Ci fu il periodo delle feste di partito, oramai terminato da tempo, nel senso che si fanno ma non coinvolgono più come una volta. Continuano a essere invece molto seguite le feste degli oratori e il Carnevale, in occasione del quale si tiene tuttora una simpatica sfilata di carri allegorici.
Della tradizione enogastronomica della città cosa le piace di più?
Novate è chiaramente milanese e quindi si attinge alle tradizioni della zona. I miei piatti tradizionali preferiti sono la trippa e i nervetti; per quanto un po’ di importazione, polenta e zola è piatto molto praticato nelle feste popolari e che gusto sempre con piacere.
Qual è la prima cosa che le viene in mente quando pensa a Novate?
Bizzarro ma è così: il cimitero vecchio! Quando si tornava dalle vacanze o da un viaggio, si valicava l’ultimo ponte che scavalca la Milano-Venezia e sotto, a sinistra, le luci del cimitero vecchio annunciavano il ritorno a casa. Per gli inevitabili casi della vita è anche il posto dove posso ritrovare molti degli amici cari che non sono più.

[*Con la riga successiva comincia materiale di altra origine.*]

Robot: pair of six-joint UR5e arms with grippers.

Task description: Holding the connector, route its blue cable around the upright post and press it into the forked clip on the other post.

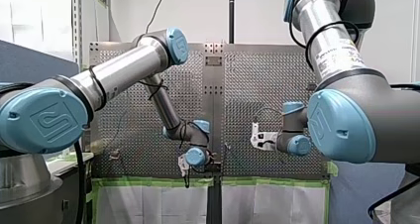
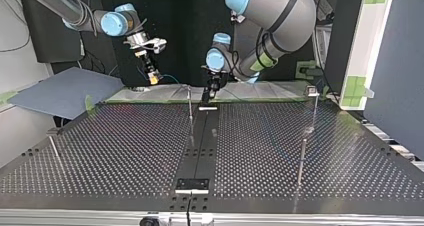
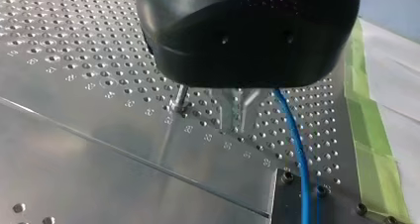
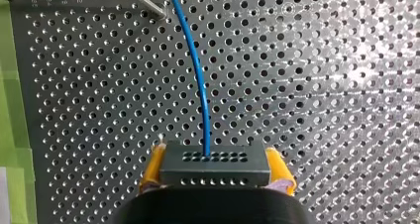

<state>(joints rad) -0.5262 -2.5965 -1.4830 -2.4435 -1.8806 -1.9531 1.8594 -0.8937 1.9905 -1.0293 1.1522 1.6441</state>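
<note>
From the top view's left: my right claw [image 2: 153, 76] hangs near the tabletop's [image 2: 125, 146] arm-side edge, yellow pads [image 4: 277, 167] pinching the dark connector [image 4: 214, 165], the blue cable [image 4: 198, 80] running ahead of it. Mid-view stands a thin upright post [image 2: 190, 103], with my left claw [image 2: 207, 98] just beside it; whether that claw is spread or closed I cannot tell. At the right, a headed post [image 2: 313, 93], likely the clip. I should keep the pinch firm and sweep wide, cable taut.
</note>
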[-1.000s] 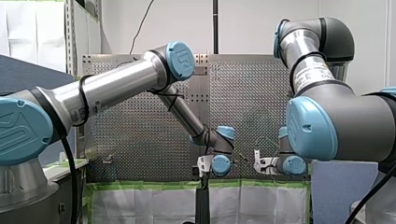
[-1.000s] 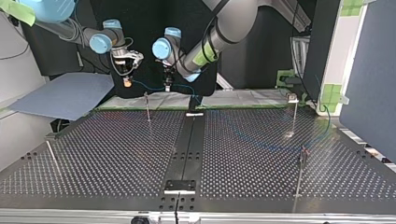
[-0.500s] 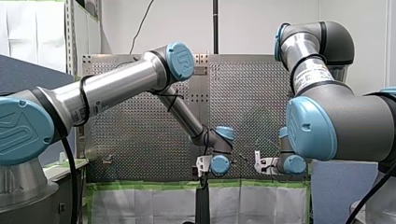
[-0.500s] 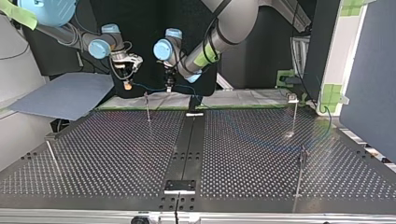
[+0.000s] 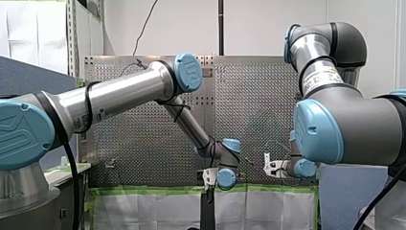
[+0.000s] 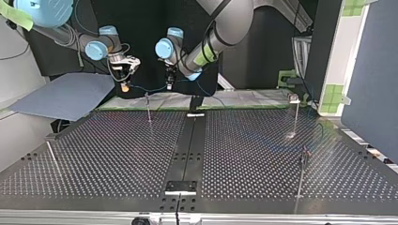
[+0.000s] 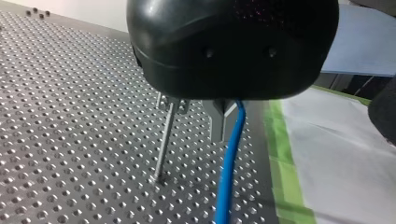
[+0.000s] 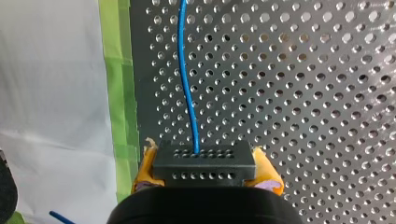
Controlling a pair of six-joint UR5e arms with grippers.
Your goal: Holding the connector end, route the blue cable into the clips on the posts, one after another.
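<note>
The right claw pinches the connector between its yellow pads. The cable runs from it to the left claw, which is closed on it further along. In the top view this span hangs left to right in the air over the bench's far edge. One post stands between the claws, its clip just under the line. The span probably has to come down taut into that clip, and both claws look about equally near.
</note>
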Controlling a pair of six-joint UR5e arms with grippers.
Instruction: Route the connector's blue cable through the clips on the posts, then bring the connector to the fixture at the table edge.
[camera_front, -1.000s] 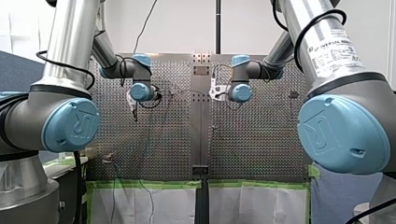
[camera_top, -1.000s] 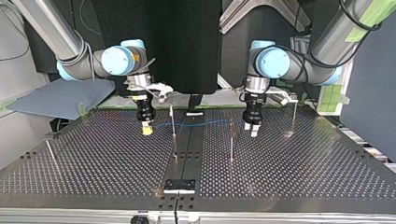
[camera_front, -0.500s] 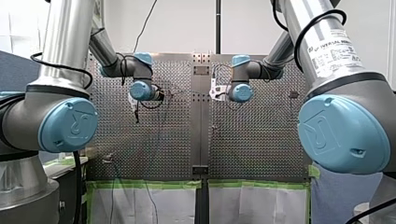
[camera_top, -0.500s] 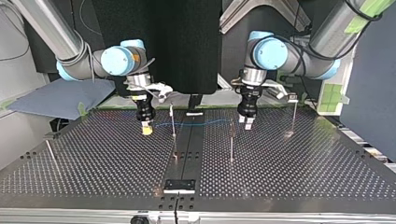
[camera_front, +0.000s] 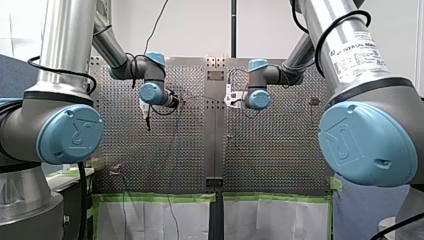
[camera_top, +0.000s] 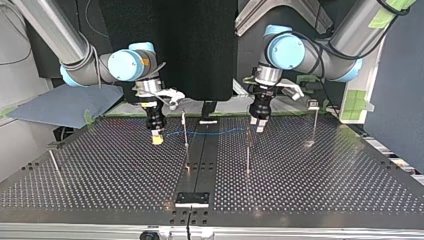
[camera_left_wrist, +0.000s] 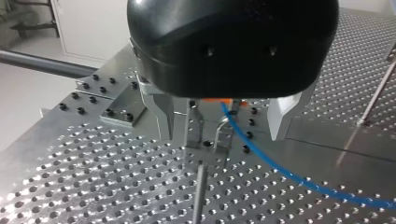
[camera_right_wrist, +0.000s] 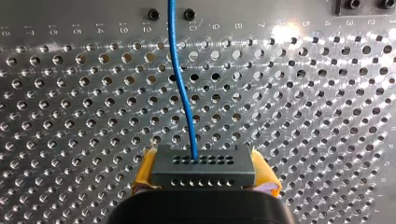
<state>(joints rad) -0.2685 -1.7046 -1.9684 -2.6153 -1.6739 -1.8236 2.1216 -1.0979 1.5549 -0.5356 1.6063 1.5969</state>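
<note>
My right gripper (camera_right_wrist: 204, 181) squeezes the boxy grey connector (camera_right_wrist: 203, 167) with yellow pads (camera_right_wrist: 144, 171), over the shiny, holey surface (camera_right_wrist: 308, 116). Its thin blue cable (camera_right_wrist: 180, 88) passes between my left gripper's (camera_left_wrist: 222, 120) spread-apart metal fingers (camera_left_wrist: 161, 112).

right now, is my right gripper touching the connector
Touching. In the right wrist view the right gripper clamps the connector between its yellow pads.

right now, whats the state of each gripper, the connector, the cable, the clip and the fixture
right gripper: shut on the connector
connector: held between yellow pads
left gripper: open, astride the clip
blue cable: plugged into the connector, running to the left gripper
clip: upright on its post, blue cable at it, seating unclear
fixture: no connector at it
</note>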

Cosa cambierebbe di Novate e come vede il futuro cittadino?
Una certa prosopopea delle famiglie storiche e un’altrettanta certa arroganza dei nuovi affluenti. Qualche volta Novate è troppo tirata e apparentemente dimentica di chi non ha modo o voglia di cambiare abito a ogni uscita pubblica.
Poi, diventerà ovviamente un nodo semiperiferico della Grande Milano, abitato da persone più istruite e benestanti della media.

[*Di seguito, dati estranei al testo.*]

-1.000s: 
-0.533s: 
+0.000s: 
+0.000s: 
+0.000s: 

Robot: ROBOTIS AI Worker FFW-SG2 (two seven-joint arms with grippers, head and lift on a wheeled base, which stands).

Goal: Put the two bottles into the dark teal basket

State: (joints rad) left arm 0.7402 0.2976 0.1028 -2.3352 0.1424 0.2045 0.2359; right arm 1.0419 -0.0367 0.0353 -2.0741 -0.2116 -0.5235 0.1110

Ci sono dei personaggi illustri da ricordare vissuti nel suo comune?
Certamente Giovanni Testori, scrittore e drammaturgo di chiara fama. E una stella del basket, Fabrizio Della Fiori, che prima di costruire la sua carriera a Cantù crebbe e imparò a giocare a basket a Novate, nella squadra dell’Oratorio San Luigi. Della Fiori è stato uno dei primissimi atleti italiani a usare le lenti a contatto e alle Olimpiadi di Montreal del 1976 realizzò dieci canestri su dieci tentativi contro i fortissimi Stati Uniti, impresa mai più ripetuta. Fu poi protagonista anche ai Giochi di Mosca 1980, dove l’Italia conquistò la prima medaglia olimpica (l’argento) nella storia del suo basket.
Di Testori si occupano le enciclopedie e la critica di più alto livello; non sta certo a me ricordarne la produzione.